▶ YOUR TASK
Repeat the lines of the data exactly, from the first one through the one that contains "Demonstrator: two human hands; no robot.".

(GIVEN INFORMATION begins)

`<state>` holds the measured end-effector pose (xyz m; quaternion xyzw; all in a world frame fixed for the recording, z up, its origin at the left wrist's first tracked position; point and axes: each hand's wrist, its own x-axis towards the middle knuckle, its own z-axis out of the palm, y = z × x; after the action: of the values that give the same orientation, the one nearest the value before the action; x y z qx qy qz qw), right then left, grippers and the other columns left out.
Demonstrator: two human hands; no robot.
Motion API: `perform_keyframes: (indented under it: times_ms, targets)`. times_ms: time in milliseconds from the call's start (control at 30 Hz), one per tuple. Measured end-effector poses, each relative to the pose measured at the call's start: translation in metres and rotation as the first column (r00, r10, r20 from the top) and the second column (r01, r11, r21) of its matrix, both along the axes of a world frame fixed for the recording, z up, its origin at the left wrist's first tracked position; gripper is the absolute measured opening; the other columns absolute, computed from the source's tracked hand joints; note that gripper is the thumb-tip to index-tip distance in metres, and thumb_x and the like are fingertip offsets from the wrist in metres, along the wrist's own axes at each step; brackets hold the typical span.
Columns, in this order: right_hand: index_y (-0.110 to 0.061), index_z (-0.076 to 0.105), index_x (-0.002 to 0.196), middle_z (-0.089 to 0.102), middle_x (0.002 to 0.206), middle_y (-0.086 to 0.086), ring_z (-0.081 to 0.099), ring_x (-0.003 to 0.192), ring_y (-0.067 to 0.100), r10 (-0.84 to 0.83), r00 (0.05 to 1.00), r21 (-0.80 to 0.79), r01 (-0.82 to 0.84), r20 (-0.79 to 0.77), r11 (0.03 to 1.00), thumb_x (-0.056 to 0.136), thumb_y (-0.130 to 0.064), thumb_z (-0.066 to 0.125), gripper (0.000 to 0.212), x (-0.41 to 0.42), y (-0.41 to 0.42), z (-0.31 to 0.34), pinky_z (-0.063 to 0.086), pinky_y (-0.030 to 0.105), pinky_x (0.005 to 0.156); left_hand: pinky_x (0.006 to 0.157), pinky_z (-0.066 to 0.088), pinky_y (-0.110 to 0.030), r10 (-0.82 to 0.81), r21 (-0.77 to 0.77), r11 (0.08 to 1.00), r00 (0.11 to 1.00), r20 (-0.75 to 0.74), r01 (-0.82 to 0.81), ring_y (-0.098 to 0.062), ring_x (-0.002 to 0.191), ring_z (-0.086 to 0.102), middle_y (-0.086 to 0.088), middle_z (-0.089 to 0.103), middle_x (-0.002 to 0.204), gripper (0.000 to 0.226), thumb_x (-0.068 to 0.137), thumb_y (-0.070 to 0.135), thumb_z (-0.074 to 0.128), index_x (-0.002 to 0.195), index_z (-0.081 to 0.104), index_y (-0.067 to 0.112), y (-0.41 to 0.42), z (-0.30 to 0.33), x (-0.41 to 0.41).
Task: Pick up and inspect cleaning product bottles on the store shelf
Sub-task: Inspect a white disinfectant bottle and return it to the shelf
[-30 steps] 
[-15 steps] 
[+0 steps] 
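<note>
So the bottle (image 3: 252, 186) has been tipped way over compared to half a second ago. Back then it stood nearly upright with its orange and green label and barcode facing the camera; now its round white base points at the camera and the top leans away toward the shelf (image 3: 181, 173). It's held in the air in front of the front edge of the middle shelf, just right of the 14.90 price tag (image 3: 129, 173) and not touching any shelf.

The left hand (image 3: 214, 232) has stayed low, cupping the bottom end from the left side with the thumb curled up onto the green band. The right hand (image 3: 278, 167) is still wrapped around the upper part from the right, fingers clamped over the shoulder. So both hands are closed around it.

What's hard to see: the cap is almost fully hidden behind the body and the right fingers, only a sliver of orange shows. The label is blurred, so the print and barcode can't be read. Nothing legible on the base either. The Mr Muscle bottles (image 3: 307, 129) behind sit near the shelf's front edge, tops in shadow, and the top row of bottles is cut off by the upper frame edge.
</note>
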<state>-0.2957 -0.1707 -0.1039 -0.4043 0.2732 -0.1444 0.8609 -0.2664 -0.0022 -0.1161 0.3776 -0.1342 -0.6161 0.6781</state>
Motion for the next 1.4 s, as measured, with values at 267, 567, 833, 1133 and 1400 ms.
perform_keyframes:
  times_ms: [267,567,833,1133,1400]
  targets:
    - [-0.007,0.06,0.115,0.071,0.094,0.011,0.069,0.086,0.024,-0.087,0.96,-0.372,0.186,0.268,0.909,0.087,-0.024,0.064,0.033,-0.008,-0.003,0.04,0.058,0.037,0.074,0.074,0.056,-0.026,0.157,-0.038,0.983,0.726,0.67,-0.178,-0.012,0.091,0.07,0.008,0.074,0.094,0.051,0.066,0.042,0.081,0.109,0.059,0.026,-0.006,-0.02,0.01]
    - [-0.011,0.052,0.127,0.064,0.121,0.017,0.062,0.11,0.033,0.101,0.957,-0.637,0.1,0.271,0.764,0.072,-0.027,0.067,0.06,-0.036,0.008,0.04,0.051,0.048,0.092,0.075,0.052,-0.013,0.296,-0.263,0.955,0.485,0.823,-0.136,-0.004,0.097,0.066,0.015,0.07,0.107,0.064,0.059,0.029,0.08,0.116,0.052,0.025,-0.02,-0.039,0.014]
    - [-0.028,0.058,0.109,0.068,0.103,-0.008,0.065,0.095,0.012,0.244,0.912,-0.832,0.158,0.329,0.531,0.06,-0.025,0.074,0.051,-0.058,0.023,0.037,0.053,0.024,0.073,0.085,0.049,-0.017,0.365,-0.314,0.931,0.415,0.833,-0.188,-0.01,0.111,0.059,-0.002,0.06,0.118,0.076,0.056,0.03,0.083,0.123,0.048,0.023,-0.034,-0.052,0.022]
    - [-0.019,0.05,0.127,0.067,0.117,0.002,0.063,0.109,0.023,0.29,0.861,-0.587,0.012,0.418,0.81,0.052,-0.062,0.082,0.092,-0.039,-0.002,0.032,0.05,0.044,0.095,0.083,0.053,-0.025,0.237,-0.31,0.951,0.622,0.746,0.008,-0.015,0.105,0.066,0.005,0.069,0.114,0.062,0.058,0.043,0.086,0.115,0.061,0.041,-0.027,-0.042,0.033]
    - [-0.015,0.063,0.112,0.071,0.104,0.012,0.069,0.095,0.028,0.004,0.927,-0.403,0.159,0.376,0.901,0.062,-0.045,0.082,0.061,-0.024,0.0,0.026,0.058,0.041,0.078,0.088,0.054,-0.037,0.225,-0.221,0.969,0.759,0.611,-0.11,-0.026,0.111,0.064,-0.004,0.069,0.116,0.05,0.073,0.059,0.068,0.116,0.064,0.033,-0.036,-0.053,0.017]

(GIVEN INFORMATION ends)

▶ FINISHED EXERCISE
`<state>` holds the measured end-effector pose (xyz m; quaternion xyzw; all in a world frame fixed for the recording, z up, its origin at the left wrist's first tracked position; point and axes: each hand's wrist, its own x-axis towards the middle knuckle, its own z-axis out of the palm, y = z × x; after the action: of the values that give the same orientation, the one nearest the value before the action; x y z qx qy qz qw), right then left, grippers and the other columns left out.
Demonstrator: two human hands; no robot.

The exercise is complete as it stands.